On a P4 2GHz Intel computer the times were:

Philips NatLab TMA team   61
Craig Smith *   61
Konstantin Shifershteyn   62
Konstantin Shifershteyn   64
Edward Fäldt   67
Konstantin Shifershteyn   69
Bart Michiels   71
Martin Gustafsson   71
Philips Research, T&MA team   73
Paul Brown   78

Jaegen Milley   83
Teddy Roerby   87
Martin Gustafsson   91
Edward Fäldt   91
Remco Breen   99
Jaegen Milley   100
Greg Falcon *   101
Christian Altenbach   102
Oleg Chutko   104
Greg Falcon *   104
...
xxx 13803

A * next to the name means the submission is from NI and is there just for the competition.

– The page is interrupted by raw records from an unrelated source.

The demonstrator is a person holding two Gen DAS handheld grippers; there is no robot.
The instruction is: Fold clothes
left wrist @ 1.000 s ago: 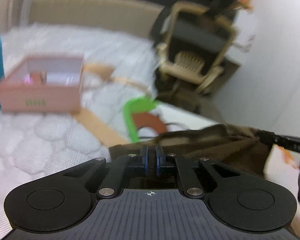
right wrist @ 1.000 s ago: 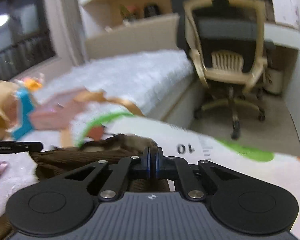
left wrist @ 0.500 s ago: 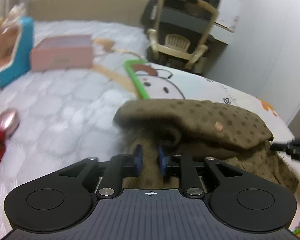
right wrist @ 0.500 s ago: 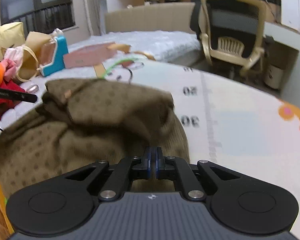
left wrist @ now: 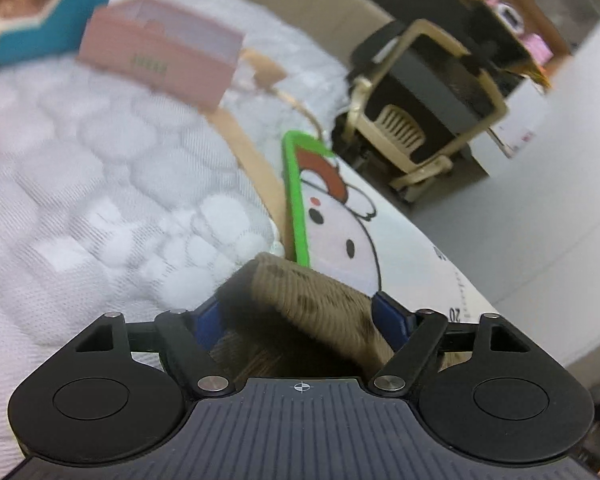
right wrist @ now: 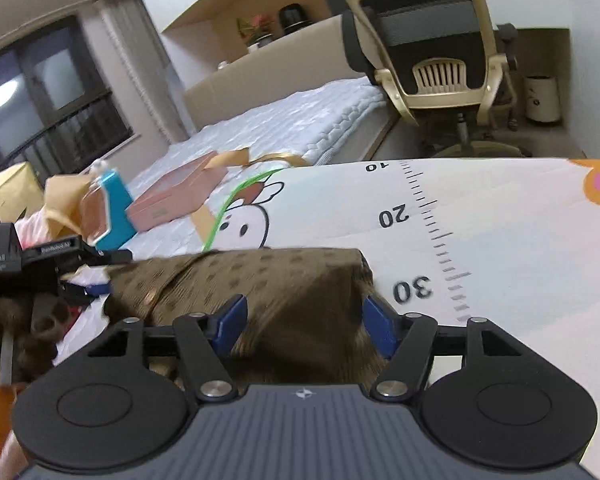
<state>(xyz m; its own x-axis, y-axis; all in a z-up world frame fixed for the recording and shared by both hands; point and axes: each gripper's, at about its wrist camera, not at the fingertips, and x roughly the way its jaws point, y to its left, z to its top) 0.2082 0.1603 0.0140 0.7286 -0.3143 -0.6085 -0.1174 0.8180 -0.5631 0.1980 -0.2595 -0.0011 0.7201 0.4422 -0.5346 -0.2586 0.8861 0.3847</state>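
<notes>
Two grippers fill the lower part of their own views, and both have their blue-padded fingers spread wide apart. At the bottom centre of the left wrist view, the left gripper [left wrist: 300, 320] straddles a blurred ridge of the brown dotted garment [left wrist: 312, 304], which lies between the fingers without being pinched. At the bottom centre of the right wrist view, the right gripper [right wrist: 304, 320] likewise straddles the folded garment [right wrist: 260, 280], its fingers clear of the cloth on each side. The garment rests on a white play mat [right wrist: 500, 240] printed with a ruler scale and a cartoon bunny.

Only the right view shows the whole bundle, and, at the left edge, the left gripper's black body [right wrist: 28, 268] at the garment's far end. The left view shows only a corner of cloth, but more of the white quilted mattress [left wrist: 100, 200] at left. Both show a pink box [left wrist: 160, 52] beside a teal box [left wrist: 52, 12] in the upper left, and an office chair [right wrist: 440, 48] in the upper right.
</notes>
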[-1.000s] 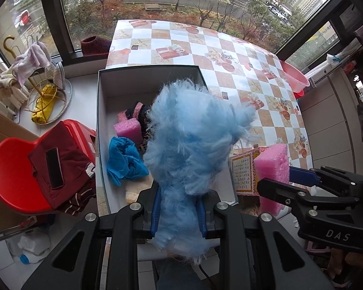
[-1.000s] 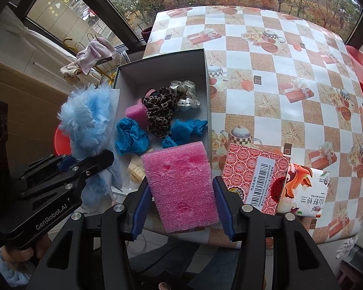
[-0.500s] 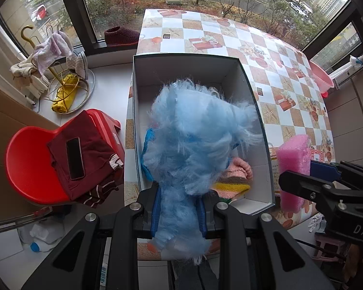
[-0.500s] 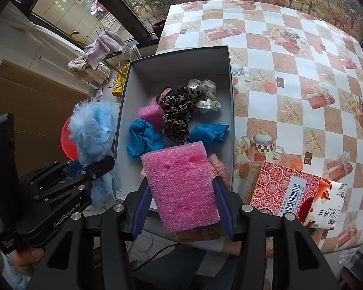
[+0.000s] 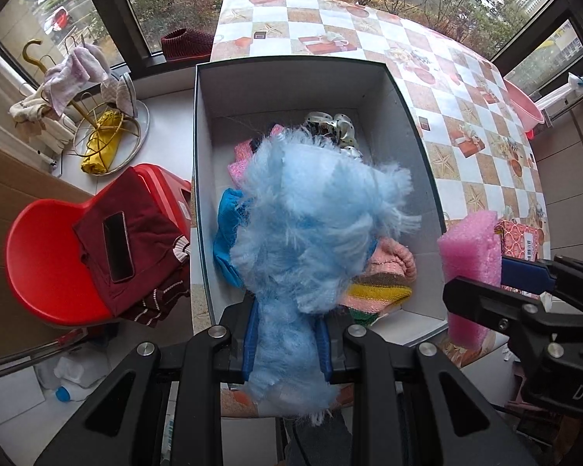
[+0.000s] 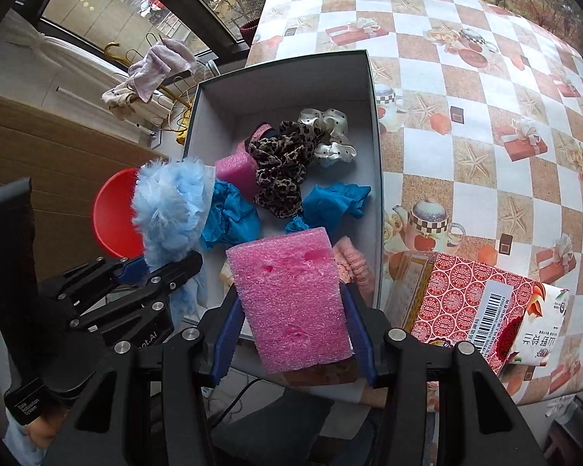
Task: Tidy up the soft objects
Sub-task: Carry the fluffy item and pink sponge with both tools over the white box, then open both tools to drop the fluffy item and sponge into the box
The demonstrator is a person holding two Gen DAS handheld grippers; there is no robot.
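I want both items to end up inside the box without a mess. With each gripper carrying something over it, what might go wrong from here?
1. The blue fluff fills the left wrist view, hiding much of the box floor, so its drop spot is hard to judge.
2. The pink sponge hangs over the box's near edge; released there, it may fall outside.
3. The left gripper and right gripper are close together and might bump.

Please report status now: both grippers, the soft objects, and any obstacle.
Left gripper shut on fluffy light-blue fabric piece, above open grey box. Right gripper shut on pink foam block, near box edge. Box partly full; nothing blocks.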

Optimization is not really the most important aspect of software development, and in fact it is a common justification for code that is difficult to read and maintain. There are times however when it is necessary to meet certain speed requirements, and in the past I have heard many individuals state that because they wanted it to be FAST, they were going to write it in C, assembly, use upper case variable names, or other not-so-scientific methods for getting fast code. Hopefully, optimization challenges,like this one, can help all of us learn some coding techniques that produce fast LabVIEW code but code that is still easy to read and maintain.

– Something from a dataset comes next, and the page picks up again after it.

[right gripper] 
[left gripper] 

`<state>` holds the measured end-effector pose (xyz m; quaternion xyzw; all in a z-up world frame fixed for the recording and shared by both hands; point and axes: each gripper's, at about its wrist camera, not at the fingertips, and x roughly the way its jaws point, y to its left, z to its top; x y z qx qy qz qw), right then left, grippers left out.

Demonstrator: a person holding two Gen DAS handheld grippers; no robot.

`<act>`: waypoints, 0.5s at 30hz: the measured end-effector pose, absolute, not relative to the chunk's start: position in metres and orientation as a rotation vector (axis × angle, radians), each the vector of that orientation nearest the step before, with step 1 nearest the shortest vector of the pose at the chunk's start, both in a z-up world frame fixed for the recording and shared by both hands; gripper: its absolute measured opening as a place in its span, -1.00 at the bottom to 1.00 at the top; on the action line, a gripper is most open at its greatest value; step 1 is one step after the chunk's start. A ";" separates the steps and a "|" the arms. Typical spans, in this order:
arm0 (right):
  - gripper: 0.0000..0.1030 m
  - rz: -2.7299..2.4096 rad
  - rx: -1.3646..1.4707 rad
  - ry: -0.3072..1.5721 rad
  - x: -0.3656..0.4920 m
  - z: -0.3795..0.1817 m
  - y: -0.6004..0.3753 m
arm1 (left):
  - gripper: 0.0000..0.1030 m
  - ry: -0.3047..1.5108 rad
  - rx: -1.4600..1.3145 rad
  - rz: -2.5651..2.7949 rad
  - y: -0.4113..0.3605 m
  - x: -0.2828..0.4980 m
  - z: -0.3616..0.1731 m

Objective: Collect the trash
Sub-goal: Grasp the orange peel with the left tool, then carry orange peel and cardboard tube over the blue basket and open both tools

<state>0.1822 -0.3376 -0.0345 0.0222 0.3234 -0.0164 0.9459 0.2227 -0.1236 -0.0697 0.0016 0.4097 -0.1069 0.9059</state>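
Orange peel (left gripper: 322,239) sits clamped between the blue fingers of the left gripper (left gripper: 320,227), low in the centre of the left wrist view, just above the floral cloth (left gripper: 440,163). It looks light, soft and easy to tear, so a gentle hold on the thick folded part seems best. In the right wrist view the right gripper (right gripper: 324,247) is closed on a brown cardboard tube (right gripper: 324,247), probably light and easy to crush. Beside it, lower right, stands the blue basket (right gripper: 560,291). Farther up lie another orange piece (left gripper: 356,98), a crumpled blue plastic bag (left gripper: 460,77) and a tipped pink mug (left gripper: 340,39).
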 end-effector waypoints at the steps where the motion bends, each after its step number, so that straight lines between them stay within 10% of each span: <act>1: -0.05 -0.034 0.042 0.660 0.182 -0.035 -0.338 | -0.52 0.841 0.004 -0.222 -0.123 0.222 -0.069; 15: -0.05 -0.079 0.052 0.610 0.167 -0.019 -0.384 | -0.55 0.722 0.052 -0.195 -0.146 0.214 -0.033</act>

The name of the challenge was the Bit Twiddler, and one of the main goals was to see how different people approach bit operations in LabVIEW and learn how to do them efficiently. The contest had very good participation, and the times for submissions ranged from .06 seconds to almost 14 seconds. About one third of the entries took more than a second to finish, and about ten percent finished in under 100ms, with the majority being in the 100ms to 1 sec range.

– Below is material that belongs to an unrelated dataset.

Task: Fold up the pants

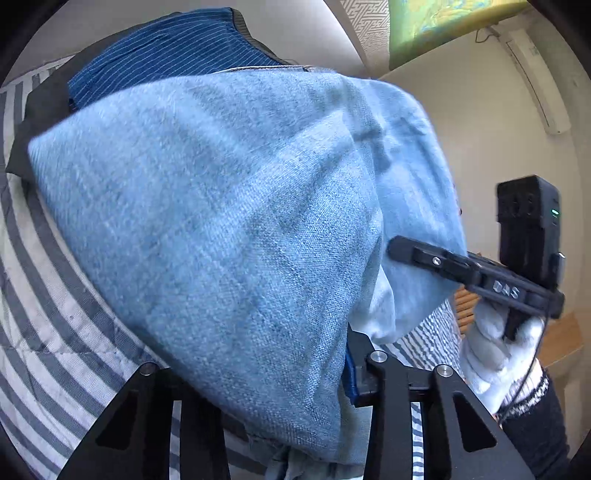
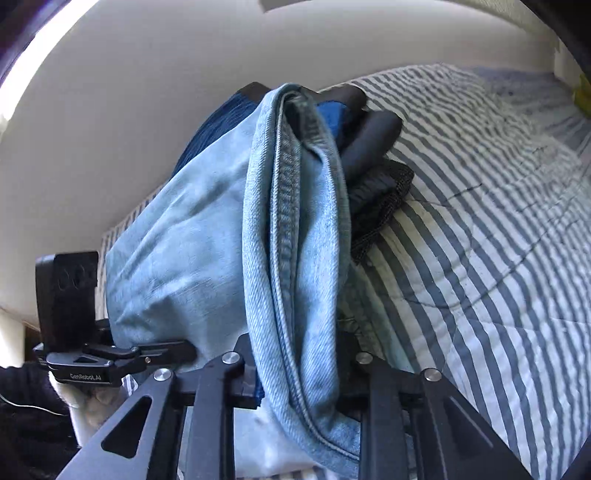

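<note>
Grey-and-white striped bedcover across the bed, lightly creased, under soft daylight. Behind it a plain white wall; in the left wrist view a cream wall carrying a white air conditioner, beside a green-and-yellow picture. Low at the right edge, pale wooden furniture.

- Striped bedcover, grey and white, lying spread over the bed.
- Air conditioner hanging high on the wall.
- Green-yellow picture hanging beside it.
- Black mesh garment resting on the bedcover.
</note>
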`<action>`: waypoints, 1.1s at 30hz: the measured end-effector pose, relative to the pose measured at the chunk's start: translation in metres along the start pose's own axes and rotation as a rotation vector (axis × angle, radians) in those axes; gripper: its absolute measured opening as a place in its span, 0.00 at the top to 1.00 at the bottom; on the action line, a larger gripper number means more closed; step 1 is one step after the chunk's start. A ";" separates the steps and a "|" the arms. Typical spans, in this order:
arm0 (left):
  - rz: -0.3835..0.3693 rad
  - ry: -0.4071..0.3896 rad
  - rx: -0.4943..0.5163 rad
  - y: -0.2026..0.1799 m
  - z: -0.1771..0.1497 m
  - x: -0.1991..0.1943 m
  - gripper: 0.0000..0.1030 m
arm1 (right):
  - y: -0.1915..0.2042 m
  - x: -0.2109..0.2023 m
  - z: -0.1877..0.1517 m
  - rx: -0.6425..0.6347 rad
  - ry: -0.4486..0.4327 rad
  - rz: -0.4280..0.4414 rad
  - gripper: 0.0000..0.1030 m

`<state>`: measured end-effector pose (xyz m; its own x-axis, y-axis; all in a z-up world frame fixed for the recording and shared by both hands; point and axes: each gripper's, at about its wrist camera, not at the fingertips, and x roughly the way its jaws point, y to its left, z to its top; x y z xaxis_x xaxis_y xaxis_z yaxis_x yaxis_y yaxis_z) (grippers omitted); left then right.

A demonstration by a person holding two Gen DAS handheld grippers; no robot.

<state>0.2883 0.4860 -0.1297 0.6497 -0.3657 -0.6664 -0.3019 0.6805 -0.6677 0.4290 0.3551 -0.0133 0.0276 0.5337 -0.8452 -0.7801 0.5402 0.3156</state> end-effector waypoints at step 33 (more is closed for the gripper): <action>0.067 0.337 0.204 0.027 -0.029 -0.104 0.47 | 0.042 -0.062 -0.211 0.539 -0.017 -0.038 0.55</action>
<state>0.1920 0.5241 -0.0879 0.3573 -0.4810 -0.8006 -0.1694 0.8096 -0.5620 0.2627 0.2070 -0.0392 0.0633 0.5157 -0.8544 -0.3471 0.8141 0.4656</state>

Let's look at solutions from different time scales and compare them.

 
enlarge

This solution executed in 13745ms. The leftmost loop builds an array of Booleans from the eight bit string characters. The 1D array of Booleans is then reshaped into a 2D of Nx9 Booleans. The rightmost loop takes a row at a time, computes the parity and creates an array of U8s (either the first eight bits or a ?). Then it converts the array to a string. One small thing to notice is that the loop produces an array of int32s, which are then converted into U8s by the coercion dot on the [U8] to string conversion. A better approach is to convert each int32 to a U8 inside the loop andbuild the array of the correct type and size.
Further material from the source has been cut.